Out of rhyme
Out of reason
Out of time
Out of season
FALLEN BEHIND A HEAD
Night swimming, St. Anthony Bay.The tide rises with a familiar spirit,
dark as wine and smelling of brine…
of initiation, there where living was dying
and suicide, preservation.
Brother of slumber, Thanatos was calling,
the lovely deep, it was calling…
calling itself courage
a riotous surge, lives swept under.
He fell back, shivering… living — something
wet and warm exposed.
Guilt returns
in waves as unsheathed silver furls forward
and more… raised arms and
the forehooves of the saddled,
wild horsehair and the whites of many eyes
With polished indifference, the black beach glistens,
slick as whale skin. The enemy is dead
and cannot be defeated; the enemy is
death, which spurns dramatic flourish…
the reincarnate swells
waves which collapse in waves —
compressions on a wooden chest.
And so it goes, the rising, falling, and fizzling
as leagues heave and retreat
swept like sleep under the curtained deep
as if there were safety there
or need.
Swimming in these waters, he feels as he did then,
that there is no loss, but for the sense of it.
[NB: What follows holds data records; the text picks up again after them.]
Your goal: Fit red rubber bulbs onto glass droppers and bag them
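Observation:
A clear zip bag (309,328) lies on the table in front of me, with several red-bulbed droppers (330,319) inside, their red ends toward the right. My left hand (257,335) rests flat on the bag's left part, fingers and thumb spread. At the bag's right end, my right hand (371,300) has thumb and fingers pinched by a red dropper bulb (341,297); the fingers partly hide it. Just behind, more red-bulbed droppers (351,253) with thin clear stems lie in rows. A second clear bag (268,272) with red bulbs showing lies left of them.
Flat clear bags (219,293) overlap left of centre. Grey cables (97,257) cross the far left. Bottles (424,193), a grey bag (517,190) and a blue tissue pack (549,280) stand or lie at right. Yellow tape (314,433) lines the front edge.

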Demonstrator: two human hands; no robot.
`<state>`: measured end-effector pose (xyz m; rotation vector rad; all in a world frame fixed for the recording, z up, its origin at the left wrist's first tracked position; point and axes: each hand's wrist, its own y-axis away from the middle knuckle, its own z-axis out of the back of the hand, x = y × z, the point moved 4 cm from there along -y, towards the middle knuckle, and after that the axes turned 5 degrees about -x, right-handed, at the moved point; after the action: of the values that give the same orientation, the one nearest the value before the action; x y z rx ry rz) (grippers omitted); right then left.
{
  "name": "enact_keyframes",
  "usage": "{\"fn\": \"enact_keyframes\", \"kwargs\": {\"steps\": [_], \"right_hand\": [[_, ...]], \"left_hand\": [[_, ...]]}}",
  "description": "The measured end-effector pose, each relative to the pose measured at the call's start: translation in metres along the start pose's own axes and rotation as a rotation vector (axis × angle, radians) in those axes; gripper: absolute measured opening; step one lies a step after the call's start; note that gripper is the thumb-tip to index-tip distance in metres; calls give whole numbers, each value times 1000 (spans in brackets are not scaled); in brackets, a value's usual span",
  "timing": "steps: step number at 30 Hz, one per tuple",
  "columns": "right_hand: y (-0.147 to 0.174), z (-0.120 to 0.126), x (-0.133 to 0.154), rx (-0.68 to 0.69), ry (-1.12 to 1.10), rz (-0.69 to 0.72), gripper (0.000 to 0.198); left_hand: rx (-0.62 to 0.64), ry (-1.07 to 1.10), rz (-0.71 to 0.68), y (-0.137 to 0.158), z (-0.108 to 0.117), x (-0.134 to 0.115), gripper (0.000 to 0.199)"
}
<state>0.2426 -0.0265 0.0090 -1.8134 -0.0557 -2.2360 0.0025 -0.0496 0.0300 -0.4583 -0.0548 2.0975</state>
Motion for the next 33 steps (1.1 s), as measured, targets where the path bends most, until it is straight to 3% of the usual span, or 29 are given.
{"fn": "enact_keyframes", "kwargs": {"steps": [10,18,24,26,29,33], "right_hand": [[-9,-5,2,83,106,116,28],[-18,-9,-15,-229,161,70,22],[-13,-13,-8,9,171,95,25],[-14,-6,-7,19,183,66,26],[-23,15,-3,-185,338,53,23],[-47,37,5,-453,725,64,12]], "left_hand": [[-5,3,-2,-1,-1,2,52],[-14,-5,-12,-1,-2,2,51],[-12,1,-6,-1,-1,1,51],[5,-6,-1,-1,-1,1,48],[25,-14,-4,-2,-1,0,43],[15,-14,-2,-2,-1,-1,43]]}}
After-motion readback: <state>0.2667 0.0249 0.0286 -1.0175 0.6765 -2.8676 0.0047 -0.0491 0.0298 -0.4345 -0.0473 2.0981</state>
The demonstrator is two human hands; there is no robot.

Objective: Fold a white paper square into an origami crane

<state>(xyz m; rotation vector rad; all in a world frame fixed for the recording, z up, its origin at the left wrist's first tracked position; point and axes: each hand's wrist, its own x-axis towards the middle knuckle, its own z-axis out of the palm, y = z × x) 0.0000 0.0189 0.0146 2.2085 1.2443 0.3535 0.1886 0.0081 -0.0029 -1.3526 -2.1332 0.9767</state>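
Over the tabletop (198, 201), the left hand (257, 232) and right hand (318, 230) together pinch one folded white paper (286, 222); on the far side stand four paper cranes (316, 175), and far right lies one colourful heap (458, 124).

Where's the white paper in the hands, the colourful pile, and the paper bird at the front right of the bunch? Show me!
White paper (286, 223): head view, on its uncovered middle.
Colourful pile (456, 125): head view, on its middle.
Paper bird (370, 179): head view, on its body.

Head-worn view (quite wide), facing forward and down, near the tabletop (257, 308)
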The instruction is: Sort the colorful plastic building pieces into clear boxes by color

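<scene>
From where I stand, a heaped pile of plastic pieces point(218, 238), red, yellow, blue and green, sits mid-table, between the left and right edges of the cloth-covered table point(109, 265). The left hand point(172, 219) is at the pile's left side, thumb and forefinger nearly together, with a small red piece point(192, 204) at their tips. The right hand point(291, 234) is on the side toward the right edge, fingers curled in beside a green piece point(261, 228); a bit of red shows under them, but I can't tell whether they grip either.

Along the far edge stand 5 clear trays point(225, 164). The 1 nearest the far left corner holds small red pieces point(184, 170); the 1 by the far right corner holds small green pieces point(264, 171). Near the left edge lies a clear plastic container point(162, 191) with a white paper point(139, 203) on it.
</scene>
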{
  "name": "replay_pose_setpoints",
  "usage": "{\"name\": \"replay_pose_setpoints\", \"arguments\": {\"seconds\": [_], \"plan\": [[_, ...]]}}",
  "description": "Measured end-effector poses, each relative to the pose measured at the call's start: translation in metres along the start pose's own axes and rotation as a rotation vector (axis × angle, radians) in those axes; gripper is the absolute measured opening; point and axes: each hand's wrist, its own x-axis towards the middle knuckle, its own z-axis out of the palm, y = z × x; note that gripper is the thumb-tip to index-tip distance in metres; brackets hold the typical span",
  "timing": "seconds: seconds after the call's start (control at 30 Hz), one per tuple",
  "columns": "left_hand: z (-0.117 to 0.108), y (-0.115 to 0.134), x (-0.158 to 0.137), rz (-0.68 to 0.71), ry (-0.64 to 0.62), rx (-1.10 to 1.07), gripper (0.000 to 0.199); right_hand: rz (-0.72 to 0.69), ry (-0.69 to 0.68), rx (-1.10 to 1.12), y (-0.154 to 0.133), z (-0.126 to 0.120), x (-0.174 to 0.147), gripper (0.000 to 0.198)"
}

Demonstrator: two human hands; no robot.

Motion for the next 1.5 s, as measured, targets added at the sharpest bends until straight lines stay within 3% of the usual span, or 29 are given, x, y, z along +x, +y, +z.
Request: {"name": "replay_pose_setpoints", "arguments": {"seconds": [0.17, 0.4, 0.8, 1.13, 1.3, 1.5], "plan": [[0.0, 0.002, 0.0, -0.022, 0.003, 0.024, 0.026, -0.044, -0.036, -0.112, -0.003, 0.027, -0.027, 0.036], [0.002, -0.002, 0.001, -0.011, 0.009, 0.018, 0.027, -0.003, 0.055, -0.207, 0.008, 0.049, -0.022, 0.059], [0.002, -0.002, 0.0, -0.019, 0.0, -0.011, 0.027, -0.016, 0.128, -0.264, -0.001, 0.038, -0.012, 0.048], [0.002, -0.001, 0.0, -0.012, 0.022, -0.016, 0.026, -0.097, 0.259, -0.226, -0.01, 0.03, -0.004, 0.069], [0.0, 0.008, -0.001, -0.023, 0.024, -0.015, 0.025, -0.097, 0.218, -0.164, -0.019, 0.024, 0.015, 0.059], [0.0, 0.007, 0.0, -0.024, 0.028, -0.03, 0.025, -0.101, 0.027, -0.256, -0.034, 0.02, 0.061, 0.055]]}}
He recalls the purple sand, how it sponged fortunes —
lives backwards flowing,
the red shift in a blue eye, and he was sure
he was unsure of what he shouldered,
but dying always and anyways,
he lay at ease among spent shells.
When dawn cracked, he woke to
great fans in the sky, and the bare feet.
Stars glittered in the blood clouded marsh,
daybreak withstanding. And still,
all this glittering….
If only a shore would accept it
or a bird come lift it away
all draped in white. Perhaps then,
unburdened as a child, he could again enjoy the ocean
as metaphor for nothing
SANDUSKY
My old man eyed me like an unpaid debt.The hours between sunrise and sunset
are a child’s eternity. I knew the value of fatherhood;
he knew the cost — and paid in full… paid in blood.
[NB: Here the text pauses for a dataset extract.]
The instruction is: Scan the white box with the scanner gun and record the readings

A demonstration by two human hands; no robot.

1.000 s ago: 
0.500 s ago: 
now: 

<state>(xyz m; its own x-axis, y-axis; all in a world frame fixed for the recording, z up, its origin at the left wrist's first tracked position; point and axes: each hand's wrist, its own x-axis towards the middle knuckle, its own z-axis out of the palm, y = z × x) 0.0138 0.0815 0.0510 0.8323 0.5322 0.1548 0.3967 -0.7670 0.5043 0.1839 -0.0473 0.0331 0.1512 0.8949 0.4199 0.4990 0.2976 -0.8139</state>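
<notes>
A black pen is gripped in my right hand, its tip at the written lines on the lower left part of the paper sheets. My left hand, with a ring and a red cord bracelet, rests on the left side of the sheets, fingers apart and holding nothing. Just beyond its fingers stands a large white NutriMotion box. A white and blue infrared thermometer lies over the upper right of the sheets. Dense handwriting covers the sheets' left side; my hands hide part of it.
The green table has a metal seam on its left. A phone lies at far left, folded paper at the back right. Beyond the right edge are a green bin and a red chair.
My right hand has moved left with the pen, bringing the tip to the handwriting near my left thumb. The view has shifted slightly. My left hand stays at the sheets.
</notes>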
The yokes burst and were scrambled at dawn.
We all miss our fathers before they’re gone.
At leaving time, I’d cling to his leg,
screaming and crying and spitting up egg.
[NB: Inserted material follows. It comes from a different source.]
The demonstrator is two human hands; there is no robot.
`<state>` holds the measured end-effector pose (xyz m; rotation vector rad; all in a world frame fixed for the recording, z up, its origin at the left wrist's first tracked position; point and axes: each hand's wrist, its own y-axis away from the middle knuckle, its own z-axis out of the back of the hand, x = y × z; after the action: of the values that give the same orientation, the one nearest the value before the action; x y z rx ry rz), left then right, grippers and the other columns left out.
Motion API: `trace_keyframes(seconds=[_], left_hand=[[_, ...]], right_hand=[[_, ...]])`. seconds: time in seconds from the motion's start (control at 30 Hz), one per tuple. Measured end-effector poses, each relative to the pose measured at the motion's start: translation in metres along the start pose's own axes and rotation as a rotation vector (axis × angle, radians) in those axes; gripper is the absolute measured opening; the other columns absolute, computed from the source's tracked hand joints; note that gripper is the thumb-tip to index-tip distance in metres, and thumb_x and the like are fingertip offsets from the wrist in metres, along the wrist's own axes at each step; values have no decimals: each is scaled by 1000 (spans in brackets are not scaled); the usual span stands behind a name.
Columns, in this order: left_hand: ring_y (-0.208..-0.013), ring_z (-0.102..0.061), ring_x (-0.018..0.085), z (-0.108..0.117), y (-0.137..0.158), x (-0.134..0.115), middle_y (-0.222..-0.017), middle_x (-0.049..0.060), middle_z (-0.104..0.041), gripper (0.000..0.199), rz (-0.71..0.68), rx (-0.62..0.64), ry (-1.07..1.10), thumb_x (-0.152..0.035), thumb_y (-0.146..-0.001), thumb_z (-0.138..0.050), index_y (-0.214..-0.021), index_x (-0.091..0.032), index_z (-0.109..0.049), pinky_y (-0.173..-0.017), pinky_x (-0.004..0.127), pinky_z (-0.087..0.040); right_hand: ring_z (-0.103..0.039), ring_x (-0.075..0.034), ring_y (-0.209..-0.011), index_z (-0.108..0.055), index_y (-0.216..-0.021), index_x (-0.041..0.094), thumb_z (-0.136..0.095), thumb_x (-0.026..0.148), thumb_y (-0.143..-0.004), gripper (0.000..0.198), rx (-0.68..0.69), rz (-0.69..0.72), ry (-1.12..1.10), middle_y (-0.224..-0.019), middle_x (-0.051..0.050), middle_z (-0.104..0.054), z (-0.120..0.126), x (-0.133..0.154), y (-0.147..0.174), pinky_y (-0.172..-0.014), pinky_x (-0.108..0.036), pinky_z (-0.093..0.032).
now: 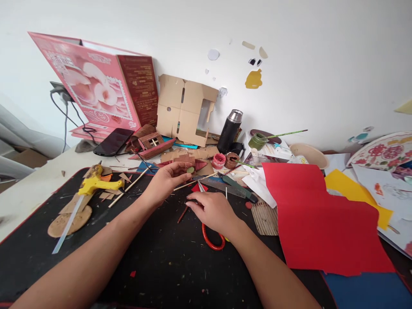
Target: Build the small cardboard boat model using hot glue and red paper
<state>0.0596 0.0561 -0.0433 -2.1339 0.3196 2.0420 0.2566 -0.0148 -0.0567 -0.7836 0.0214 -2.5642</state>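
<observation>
My left hand [170,179] is closed, with a small round green piece [190,170] between its thumb and fingertips. Right behind it is a reddish-brown cardboard piece with pointed ends [201,165], partly covered by the fingers. My right hand [213,210] is lower and to the right, thumb and forefinger drawn together; whatever is in that pinch is too small to make out. Scissors with a red handle [213,247] lie under this hand, their blades pointing away. A thin brown stick [183,214] rests on the black mat [154,266] beside the right fingertips.
On the left lies a yellow glue gun [96,182]. Behind are a small cardboard boat with a cabin [151,143], a phone [113,141], paint jars [219,161] and a black thermos [229,131]. A green-handled tool [240,188] and red paper [322,223] are right.
</observation>
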Motion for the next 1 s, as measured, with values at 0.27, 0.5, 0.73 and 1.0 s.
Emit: trace_keyframes(seconds=[0.27, 0.5, 0.73, 1.0], left_hand=[[-95, -74, 23, -2, 0, 2, -106, 6, -80, 56, -23, 48, 65, -46, -73, -95, -118, -19, -75, -88, 37, -59], [-92, -75, 22, -5, 2, -3, -106, 8, -80, 55, -34, 63, 108, -50, -75, -94, -114, -18, -70, -82, 34, -57], [-82, -75, 20, -8, 12, -19, -102, 9, -83, 51, -79, 149, 217, -49, -81, -93, -113, -18, -68, -77, 32, -55], [-73, -78, 20, -13, 35, -39, -88, 6, -82, 47, -60, 486, 460, -45, -85, -94, -110, -19, -64, -66, 27, -54]], right_hand=[[-54, -13, -56, -72, -87, 21, -61, 40, -105, 28, -242, -102, -291, -60, 5, -59, 6, -2, -1, -59, -27, -35], [-38, -13, -56, -39, -65, 25, -52, 50, -107, 51, -357, -131, -428, -58, 6, -39, 10, -5, -2, -56, -28, -30], [-45, -15, -58, -45, -68, 25, -47, 68, -108, 59, -329, -172, -460, -59, 3, -47, 4, -9, -1, -57, -29, -37], [-49, -17, -48, -53, -73, 25, -48, 71, -105, 56, -309, -269, -636, -57, 2, -52, -4, 3, -10, -50, -31, -42]])
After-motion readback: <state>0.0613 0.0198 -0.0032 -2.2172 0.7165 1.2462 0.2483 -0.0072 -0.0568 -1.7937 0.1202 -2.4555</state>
Wondering over my whereabouts, he’d loose a comic yawn,
check his watch, then drag me across the lawn.
Pried loose like a barnacle, I refused farewell.
Gravel spat from the tires of his Chevelle.
painted blue as the sky — and I know why
he left me bawling in the drive.
It wasn’t to get to work — no —
it was to go.
Maybe it’s something in the blood; maybe it’s fear,
but I’m driven to wander like a pioneer.
I crank the radio, crane my neck out the window,
and careen through the cornfields of northwest Ohio.
It’s all so perfect, the car breaks down.
A wrecker tows me forty to the nearest town —
not unlike others around, with their all-pro dreams
and homecoming queens.
Waiting out the repairs in some little dive,
I’m booted from my barstool when the cameras arrive.
It seems a local cheerleader — after turning eighteen —
bought new pom poms, and leased ’em to a men’s magazine.
An hour later she’s in a pig pen kicking up dirt
with a telephoto snout up her miniskirt.
In a confusion of genetic pride and Puritanical shame,
her pa eyes his new Caddie, says he’s happy she came.
Freckle faced boys shadow the crew down Main,
idling their dirt bikes, praying for rain.
Broke now that my car’s fixed, I jerk her in gear.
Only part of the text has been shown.